- _Activity_: Where the string "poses" occurs in a line of the data below, that line should be copied.

- _Input material_:
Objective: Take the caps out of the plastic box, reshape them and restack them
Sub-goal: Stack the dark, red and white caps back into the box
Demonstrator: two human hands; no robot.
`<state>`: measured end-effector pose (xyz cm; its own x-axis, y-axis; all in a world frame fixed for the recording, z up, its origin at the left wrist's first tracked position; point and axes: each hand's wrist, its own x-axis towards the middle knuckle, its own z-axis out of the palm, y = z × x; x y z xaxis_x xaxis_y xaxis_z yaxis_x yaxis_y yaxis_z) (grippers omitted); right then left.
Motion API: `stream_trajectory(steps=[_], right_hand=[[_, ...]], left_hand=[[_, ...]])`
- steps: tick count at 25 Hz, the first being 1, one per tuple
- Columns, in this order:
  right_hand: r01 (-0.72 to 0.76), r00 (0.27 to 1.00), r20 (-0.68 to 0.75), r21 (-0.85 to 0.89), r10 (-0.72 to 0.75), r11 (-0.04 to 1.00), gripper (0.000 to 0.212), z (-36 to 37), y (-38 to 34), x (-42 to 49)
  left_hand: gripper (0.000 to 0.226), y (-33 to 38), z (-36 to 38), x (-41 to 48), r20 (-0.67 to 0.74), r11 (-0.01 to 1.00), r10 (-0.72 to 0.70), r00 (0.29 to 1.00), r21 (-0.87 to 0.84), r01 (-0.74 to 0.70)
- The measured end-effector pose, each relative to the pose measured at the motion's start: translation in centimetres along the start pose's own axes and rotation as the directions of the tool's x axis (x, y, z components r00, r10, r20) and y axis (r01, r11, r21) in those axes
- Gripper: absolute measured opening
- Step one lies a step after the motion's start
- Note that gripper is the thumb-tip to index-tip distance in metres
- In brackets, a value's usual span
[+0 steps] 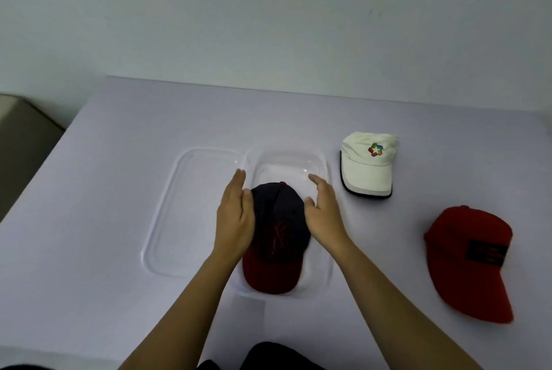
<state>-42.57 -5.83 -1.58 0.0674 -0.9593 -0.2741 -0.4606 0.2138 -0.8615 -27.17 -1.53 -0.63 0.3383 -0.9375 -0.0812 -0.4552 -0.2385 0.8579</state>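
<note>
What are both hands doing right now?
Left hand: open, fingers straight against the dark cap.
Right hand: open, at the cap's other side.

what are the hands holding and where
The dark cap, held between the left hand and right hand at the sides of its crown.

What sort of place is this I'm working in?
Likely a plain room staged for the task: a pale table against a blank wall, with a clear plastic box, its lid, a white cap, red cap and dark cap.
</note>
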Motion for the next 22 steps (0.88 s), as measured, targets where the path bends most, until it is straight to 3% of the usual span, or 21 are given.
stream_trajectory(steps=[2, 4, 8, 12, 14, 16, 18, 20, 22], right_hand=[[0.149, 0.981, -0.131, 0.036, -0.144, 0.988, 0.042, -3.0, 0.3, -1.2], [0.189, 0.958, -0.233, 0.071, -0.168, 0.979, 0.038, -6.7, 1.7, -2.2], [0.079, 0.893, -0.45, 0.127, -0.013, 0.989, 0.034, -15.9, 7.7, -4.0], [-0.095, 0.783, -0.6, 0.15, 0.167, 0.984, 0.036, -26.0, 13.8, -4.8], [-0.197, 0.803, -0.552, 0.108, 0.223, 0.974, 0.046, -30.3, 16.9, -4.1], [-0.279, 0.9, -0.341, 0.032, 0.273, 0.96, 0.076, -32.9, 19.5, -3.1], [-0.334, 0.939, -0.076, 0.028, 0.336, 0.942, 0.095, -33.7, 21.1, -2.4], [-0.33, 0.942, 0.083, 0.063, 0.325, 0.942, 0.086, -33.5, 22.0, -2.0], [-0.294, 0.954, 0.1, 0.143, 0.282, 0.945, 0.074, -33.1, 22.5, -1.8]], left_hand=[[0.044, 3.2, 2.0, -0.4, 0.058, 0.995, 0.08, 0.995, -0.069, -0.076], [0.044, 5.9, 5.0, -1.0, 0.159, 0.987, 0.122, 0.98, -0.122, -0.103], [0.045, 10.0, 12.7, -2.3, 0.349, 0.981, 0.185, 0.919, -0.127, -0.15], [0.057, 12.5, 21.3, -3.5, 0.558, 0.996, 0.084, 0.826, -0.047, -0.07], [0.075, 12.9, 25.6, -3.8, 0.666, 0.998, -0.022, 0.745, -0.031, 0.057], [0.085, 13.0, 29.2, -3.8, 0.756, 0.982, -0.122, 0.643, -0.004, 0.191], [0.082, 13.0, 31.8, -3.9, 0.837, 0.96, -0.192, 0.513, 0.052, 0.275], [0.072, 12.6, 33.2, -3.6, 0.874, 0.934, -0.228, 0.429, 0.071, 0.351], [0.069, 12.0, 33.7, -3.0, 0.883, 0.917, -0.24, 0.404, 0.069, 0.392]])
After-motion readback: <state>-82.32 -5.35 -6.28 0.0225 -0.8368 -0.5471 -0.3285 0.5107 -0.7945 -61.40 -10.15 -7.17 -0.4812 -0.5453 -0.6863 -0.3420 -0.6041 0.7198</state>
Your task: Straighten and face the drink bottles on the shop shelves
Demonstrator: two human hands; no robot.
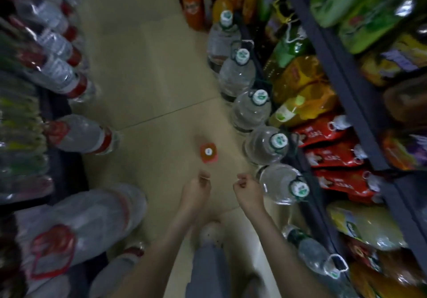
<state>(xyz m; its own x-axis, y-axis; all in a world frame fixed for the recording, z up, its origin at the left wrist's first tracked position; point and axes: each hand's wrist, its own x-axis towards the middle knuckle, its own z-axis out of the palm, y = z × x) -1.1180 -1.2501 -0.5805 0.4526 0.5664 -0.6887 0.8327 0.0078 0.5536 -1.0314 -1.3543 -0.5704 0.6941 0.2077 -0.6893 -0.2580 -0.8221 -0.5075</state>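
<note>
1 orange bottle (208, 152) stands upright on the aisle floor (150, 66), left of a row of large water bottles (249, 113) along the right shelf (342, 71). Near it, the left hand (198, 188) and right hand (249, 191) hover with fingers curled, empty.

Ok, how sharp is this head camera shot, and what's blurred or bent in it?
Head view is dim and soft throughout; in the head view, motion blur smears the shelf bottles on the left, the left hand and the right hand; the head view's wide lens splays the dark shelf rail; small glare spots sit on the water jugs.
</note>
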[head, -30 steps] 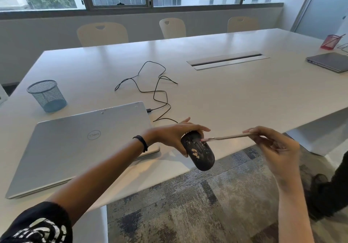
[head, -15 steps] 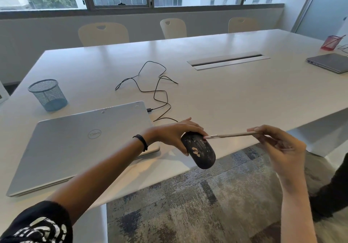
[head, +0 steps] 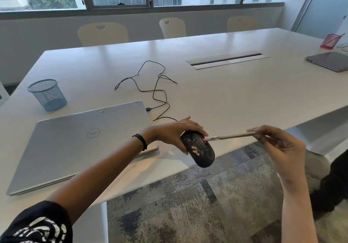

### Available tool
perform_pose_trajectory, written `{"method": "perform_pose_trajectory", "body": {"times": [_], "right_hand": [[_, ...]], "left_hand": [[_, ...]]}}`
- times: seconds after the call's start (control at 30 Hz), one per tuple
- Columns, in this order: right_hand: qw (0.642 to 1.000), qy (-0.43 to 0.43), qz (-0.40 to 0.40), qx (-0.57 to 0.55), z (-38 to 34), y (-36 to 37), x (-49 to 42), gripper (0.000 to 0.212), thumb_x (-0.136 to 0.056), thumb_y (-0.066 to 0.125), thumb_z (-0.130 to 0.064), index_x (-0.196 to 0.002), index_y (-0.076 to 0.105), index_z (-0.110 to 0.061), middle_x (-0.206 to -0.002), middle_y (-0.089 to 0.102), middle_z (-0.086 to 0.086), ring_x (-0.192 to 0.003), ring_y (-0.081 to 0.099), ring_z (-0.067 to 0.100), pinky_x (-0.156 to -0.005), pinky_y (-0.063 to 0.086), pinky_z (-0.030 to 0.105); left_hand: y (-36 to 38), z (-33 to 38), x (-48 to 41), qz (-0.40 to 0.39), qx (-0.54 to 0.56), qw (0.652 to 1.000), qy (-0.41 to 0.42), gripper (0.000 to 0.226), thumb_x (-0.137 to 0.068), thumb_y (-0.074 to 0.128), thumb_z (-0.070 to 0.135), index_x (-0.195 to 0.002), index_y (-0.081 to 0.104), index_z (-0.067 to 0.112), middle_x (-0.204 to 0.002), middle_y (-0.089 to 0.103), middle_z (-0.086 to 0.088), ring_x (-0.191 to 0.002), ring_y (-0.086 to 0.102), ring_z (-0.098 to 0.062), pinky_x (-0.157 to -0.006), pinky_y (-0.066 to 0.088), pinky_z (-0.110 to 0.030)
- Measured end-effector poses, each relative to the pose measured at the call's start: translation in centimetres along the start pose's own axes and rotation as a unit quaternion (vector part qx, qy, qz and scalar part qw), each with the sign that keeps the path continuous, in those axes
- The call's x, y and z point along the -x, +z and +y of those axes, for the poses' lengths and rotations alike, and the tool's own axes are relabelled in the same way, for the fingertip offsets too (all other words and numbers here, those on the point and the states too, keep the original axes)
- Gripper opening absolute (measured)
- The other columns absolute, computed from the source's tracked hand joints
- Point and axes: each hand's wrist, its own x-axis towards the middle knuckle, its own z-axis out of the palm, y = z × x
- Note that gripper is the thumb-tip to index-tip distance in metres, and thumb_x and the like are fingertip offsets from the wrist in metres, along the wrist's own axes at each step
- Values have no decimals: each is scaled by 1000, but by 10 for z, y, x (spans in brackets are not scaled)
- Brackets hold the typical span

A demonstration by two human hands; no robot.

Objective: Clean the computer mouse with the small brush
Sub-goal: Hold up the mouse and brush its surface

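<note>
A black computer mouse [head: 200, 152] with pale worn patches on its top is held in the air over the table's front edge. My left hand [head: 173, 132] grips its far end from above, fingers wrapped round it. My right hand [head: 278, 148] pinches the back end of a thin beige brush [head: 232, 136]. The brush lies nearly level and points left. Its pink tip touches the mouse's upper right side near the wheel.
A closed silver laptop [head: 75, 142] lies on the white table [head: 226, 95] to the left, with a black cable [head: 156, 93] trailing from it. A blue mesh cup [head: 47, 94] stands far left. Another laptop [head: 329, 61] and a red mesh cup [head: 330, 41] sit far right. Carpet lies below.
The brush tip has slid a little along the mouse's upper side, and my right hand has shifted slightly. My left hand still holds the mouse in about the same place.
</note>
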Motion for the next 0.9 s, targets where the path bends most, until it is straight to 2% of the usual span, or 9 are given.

- _Reply to the task_:
- Measured end-effector poses, each relative to the pose measured at the call's start: translation in centimetres along the start pose's own axes and rotation as a unit quaternion (vector part qx, qy, qz and scalar part qw), each with the sign that keeps the path continuous, in those axes
- The call's x, y and z point along the -x, +z and +y of those axes, for the poses' lengths and rotations alike, and the tool's own axes are relabelled in the same way, for the fingertip offsets too (all other words and numbers here, those on the point and the states too, keep the original axes)

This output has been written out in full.